When I was eighteen, I determined to make a start,
unconcerned that I was by nature unbusinesslike, that anything mechanical baffled me, and that my educational qualifications for the job were ten years of studying the classics. “How blest beyond all blessings are farmers,” Virgil had said, “…far from the clash of arms.”

In Europe the clash had begun. In Wiltshire, I took my first steps on the road that was to lead, seven years later, to Woodlands Farm. “They won't call you up for a year or so,” my father said, “so you can either go up to Cambridge in that time, or you can go and do some practical work on a farm.” I jumped at that. I certainly didn't want to join the army till I had to, nor, newly released from schooling, did I want to go to university. But farming — now, that's what I'd long wanted to do. Father would find a farmer who was willing to take me as a pupil and would pay him the necessary premium. He found one in the Wylye Valley in Wiltshire, and there I went in the early summer of 1940. Mother sent me tin boxes of 100 Players Medium cigarettes. My employer gave me a pound a week. And I worked hard.
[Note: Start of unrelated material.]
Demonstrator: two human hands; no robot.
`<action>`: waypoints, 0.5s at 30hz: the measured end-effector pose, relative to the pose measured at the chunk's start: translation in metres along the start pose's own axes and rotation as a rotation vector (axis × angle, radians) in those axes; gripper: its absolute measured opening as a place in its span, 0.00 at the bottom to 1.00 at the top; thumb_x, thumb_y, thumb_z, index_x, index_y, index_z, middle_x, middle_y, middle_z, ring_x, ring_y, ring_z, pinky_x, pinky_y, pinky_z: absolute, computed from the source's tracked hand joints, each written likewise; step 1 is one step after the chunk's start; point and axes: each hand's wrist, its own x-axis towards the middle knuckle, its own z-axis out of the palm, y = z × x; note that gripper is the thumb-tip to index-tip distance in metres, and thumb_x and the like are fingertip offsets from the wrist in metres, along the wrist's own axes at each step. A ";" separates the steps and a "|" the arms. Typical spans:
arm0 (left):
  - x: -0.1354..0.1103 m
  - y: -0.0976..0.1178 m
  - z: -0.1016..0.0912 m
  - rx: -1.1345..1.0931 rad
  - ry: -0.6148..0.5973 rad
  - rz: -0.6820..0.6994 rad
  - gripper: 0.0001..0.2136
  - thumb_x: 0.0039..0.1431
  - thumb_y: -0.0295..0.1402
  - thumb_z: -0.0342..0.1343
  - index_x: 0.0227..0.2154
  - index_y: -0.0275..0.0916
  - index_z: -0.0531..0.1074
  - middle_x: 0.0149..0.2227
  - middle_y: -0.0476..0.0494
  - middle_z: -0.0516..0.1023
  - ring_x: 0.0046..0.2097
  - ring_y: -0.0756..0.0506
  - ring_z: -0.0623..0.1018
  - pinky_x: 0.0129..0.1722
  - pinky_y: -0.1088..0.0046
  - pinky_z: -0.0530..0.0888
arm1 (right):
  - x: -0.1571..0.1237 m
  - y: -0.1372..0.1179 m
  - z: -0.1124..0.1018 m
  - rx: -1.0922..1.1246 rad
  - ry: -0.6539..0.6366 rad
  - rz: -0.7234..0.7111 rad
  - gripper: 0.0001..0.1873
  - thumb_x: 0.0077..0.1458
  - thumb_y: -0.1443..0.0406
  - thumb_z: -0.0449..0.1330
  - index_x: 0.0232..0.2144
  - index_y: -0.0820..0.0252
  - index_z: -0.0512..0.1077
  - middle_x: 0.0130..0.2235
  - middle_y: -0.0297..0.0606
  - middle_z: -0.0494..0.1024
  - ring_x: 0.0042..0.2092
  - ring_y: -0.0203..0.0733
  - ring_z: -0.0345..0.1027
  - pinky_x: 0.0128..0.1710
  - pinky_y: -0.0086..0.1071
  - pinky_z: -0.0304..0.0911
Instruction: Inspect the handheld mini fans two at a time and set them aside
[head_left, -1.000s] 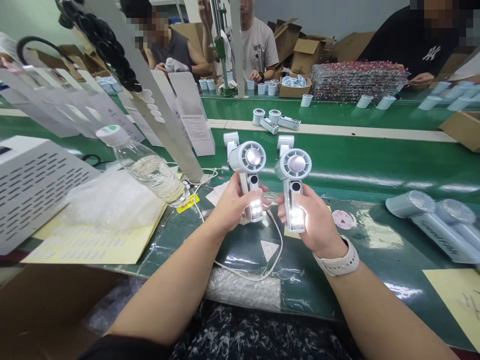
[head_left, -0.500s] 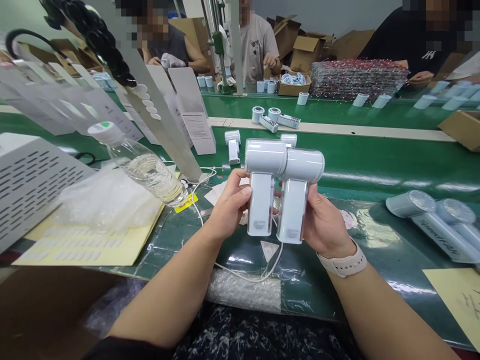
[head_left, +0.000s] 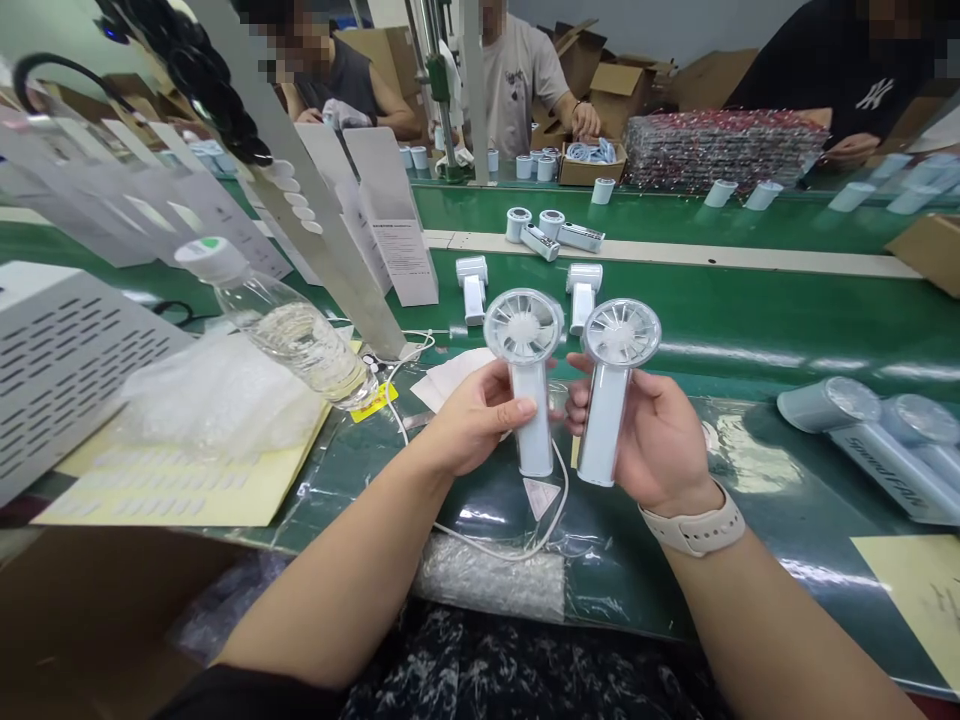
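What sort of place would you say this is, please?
Probably a factory assembly line for handheld fans: a green conveyor belt, white handheld fans in the left hand and right hand, and cardboard boxes behind co-workers.

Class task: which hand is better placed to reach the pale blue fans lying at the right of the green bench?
Probably the right hand: it is closer to the pale blue fans, while the left hand is farther off.

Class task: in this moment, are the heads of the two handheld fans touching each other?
Apart. The head view shows a visible gap between the left fan's head and the right fan's head.
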 end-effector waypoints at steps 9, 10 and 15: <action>0.002 -0.003 0.001 -0.034 -0.009 0.001 0.28 0.50 0.61 0.61 0.35 0.36 0.71 0.29 0.47 0.75 0.28 0.50 0.75 0.28 0.73 0.74 | -0.003 0.000 0.000 -0.006 -0.063 -0.075 0.13 0.52 0.54 0.57 0.29 0.57 0.73 0.28 0.36 0.75 0.26 0.40 0.66 0.23 0.33 0.64; 0.002 -0.002 0.002 -0.044 -0.020 -0.007 0.27 0.53 0.60 0.59 0.36 0.36 0.71 0.29 0.46 0.76 0.29 0.49 0.76 0.29 0.72 0.75 | -0.003 -0.001 0.001 0.004 -0.058 -0.083 0.12 0.52 0.54 0.58 0.29 0.55 0.73 0.28 0.35 0.74 0.27 0.41 0.67 0.23 0.33 0.64; 0.000 0.004 0.005 -0.149 -0.034 -0.007 0.17 0.58 0.41 0.64 0.44 0.38 0.69 0.38 0.43 0.80 0.36 0.45 0.81 0.38 0.67 0.78 | -0.005 -0.005 -0.003 -0.091 -0.049 -0.173 0.10 0.53 0.54 0.59 0.30 0.52 0.73 0.29 0.35 0.76 0.31 0.45 0.70 0.28 0.38 0.69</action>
I spent the first four backbreaking blistering weeks at Tytherington Farm hand-hoeing a huge field of sugar beets. The seemingly endless rows of young plants had to be cleared and singled. The weather was right and every available man was at it. At first I scratched about as
clumsily as a newly hatched chick in a barnyard, but gradually they showed me how to use the hoe, to push with it as well as pull, to tease out and deftly flick aside the competing weeds, to cut and scrape and twist the wrist to take away all the surplus seedlings at one spot, a deft instant selection of the fittest that left only the master plant standing to grow to beet's estate. Each completed row had eventually to be a rigidly dressed, exactly spaced rank of the elite, chosen on merit from that great army of plants.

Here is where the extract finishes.